> **YOUR INSTRUCTIONS**:
From the first line to the last, return the data exactly, with no pictures.

> **MATERIAL PROVIDED**:
= Beginning of Section =

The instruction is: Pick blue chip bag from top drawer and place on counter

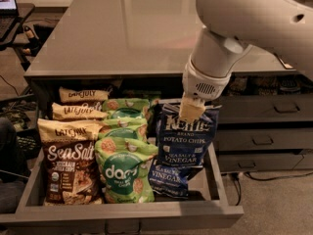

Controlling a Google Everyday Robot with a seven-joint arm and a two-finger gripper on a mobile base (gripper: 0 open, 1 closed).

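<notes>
The top drawer (122,214) is pulled open below the counter (142,28). My gripper (191,110) hangs over the drawer's right side, shut on the top edge of a blue chip bag (185,137), a dark blue "Kettle" Sea Salt & Vinegar bag. The bag hangs upright from the gripper, lifted partly above the drawer. A second blue bag (168,178) lies flat in the drawer beneath it. The white arm (244,18) reaches in from the upper right over the counter.
Green "dots" bags (122,173) fill the drawer's middle. Brown "Sea Salt" (69,168) and "Late July" bags (80,111) fill its left. Narrower grey drawers with bar handles (286,106) stand at the right. A laptop on a side table (10,9) is at the far left.
</notes>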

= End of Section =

> **FINISHED TASK**:
The instruction is: Pick blue chip bag from top drawer and place on counter


Controlling a Google Everyday Robot with a seven-joint arm and a two-finger gripper on a mobile base (gripper: 0 open, 1 closed).

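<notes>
The top drawer (122,214) is pulled open below the counter (142,28). My gripper (191,110) hangs over the drawer's right side, shut on the top edge of a blue chip bag (185,137), a dark blue "Kettle" Sea Salt & Vinegar bag. The bag hangs upright from the gripper, lifted partly above the drawer. A second blue bag (168,178) lies flat in the drawer beneath it. The white arm (244,18) reaches in from the upper right over the counter.
Green "dots" bags (122,173) fill the drawer's middle. Brown "Sea Salt" (69,168) and "Late July" bags (80,111) fill its left. Narrower grey drawers with bar handles (286,106) stand at the right. A laptop on a side table (10,9) is at the far left.
</notes>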

The answer contains nothing more.